Morre o promotor de Justiça  Ricardo Melo de Souza
Promotor de Justiça Ricardo Melo de Souza tinha 55 anos

Morreu na segunda-feira, 17 de maio, no Hospital de Caridade de Três Passos, em razão de complicações decorrentes de uma infecção, o promotor de Justiça Ricardo Melo de Souza, 55 anos.


Ricardo Melo de Souza era titular do primeiro cargo da Promotoria de Justiça de Três Passos, tinha 28 anos de carreira e atuava há quase dois anos na Comarca daquele município. Em Três de Maio atuou como titular da Comarca do MP de junho de 2007 a agosto de 2019.


O promotor de Justiça deixa enlutados a esposa Carmen Peixoto e três filhos. 


Grande defensor das causas sociais
A atuação do magistrado em Três de Maio não se limitou apenas ao seu trabalho no Ministério Público. Dr. Ricardo, como era chamado, foi sempre muito acessível à imprensa (concedeu inúmeras entrevistas a este semanário), entidades, bem como para o atendimento ao público em geral.


Entre as áreas de atuação na Comarca de Três de Maio, se destacam as áreas cívil, criminal, tribunal de júri; defesa dos direitos das crianças e adolescentes; proteção aos direitos dos idosos; lei Maria da Penha; procedimentos administrativos; com maior enfoque na parte ambiental e urbanística. 


O promotor também tentou fazer acordos de regularização de áreas invadidas pela população; sem contar que por muitas vezes fez palestras em escolas, instituições, justamente com forma de prevenção e informação para a sociedade. Dr. Ricardo também  auxiliou os trabalhos do Conselho Tutelar, Centro Flor de Liz e diversas associações e entidades.


O filho Matheus resume, em algumas palavras, ao Semanal, o legado deixado pelo pai. “Ele não tolerava as injustiças do mundo, e sempre procurou nos transmitir essa tal intolerância como um verdadeiro valor de vida, da mesma forma que as noções de respeito, lealdade, sinceridade, amor e humildade. Era também um homem sábio, que sempre tinha muito a dizer.
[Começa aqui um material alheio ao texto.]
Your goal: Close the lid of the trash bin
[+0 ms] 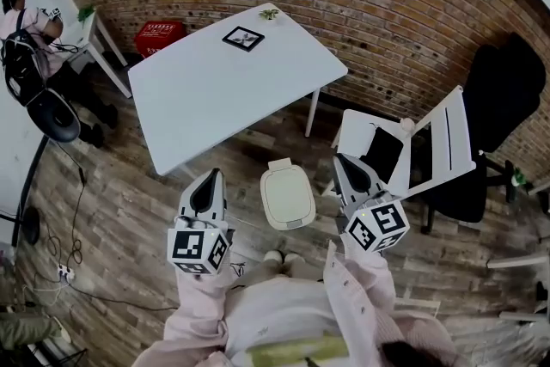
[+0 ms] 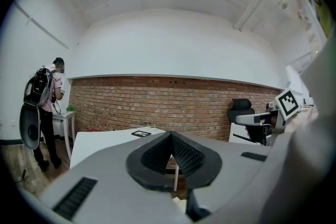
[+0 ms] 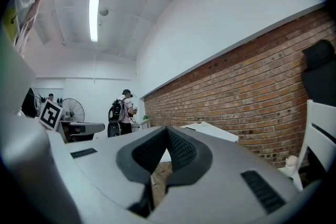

Ele era uma pessoa que sabia verificar a sinceridade, na palavra e no silêncio; uma pessoa que amava, e amava muito a ponto de, às vezes chamar para si preocupações com o cuidado e o bem-estar de outros, mesmo que isso não fosse uma obrigação sua”, lembra o filho.


Para a família e os amigos, fica a certeza de que, de alguma forma, a sociedade também sente sua partida, pelo Promotor de Justiça que foi, porque ao longo da vida ele exerceu a sua função fazendo jus ao nome do cargo: aquele que promove e defende a justiça.